[Exercise]
Scan the lines below; pull out those with "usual".

[Given information]
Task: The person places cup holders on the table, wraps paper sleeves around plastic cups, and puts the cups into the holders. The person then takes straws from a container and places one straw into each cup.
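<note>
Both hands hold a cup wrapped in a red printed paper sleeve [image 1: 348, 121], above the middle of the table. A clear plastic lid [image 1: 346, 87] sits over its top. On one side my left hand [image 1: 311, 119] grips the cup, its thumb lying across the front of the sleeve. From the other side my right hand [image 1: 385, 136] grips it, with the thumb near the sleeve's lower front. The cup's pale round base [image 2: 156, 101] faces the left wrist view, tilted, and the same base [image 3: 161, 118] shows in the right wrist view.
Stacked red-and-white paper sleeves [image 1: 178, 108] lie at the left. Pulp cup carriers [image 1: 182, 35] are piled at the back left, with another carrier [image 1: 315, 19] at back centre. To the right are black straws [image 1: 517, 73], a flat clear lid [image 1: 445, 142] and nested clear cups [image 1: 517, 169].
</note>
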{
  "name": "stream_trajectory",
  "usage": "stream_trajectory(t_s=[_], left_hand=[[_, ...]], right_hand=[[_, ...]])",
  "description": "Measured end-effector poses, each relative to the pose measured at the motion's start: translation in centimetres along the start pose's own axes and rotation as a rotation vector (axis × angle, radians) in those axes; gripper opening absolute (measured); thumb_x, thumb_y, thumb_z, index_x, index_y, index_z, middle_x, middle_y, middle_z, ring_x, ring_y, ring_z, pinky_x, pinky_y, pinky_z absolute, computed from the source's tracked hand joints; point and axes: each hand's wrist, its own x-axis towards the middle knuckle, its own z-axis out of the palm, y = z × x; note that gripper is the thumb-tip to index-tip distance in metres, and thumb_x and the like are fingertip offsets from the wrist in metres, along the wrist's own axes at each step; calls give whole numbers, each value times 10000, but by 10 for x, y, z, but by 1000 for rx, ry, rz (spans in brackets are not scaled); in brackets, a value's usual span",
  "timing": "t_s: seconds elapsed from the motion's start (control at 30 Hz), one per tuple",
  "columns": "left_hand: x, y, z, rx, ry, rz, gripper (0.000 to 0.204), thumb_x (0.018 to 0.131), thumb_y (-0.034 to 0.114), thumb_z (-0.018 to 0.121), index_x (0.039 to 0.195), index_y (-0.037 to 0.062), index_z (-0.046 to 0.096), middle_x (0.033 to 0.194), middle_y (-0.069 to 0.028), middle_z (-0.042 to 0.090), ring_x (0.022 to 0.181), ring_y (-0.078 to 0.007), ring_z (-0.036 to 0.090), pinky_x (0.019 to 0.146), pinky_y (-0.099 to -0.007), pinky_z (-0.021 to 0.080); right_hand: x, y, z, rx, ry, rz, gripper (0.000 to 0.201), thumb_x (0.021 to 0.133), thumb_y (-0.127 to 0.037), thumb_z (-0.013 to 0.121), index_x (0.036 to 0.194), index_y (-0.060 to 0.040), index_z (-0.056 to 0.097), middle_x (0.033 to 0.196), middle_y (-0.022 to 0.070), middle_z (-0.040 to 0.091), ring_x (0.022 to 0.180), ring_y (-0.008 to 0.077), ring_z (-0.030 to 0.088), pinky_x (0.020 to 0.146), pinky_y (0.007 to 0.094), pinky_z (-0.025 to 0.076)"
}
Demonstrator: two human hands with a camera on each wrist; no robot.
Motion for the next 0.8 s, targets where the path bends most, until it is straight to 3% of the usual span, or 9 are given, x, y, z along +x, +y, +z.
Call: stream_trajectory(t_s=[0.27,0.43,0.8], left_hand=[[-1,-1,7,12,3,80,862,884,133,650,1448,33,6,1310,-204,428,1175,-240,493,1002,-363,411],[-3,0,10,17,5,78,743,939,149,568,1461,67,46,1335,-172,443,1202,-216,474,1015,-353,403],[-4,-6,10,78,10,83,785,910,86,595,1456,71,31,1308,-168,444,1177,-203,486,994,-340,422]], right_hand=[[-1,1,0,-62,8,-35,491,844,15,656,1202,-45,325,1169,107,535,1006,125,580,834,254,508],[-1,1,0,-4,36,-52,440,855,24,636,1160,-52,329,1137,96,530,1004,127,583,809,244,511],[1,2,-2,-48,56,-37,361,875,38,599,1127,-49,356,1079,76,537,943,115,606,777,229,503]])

[Your response]
  "description": "Measured end-effector poses, each relative to the pose measured at the motion's start: translation in centimetres along the start pose's own axes and rotation as a rotation vector (axis × angle, radians) in those axes; gripper opening absolute (measured); thumb_x, thumb_y, thumb_z, index_x, index_y, index_z, middle_x, middle_y, middle_z, ring_x, ring_y, ring_z, pinky_x, pinky_y, pinky_z absolute, computed from the source's tracked hand joints; point and axes: each hand's wrist, its own x-axis towards the middle knuckle, its own z-axis out of the palm, y = z × x; note that gripper is the thumb-tip to index-tip distance in metres, and thumb_x and the like are fingertip offsets from the wrist in metres, along the wrist's own axes at each step; calls give whole numbers, each value times 10000, but by 10 for x, y, z, but by 1000 for rx, ry, rz (spans in brackets are not scaled); in brackets, a value's usual span",
Motion for the next 0.8 s, targets where the path bends most, until it is straight to 3% of the usual span, or 9 are given, x, y, z along +x, +y, +z.

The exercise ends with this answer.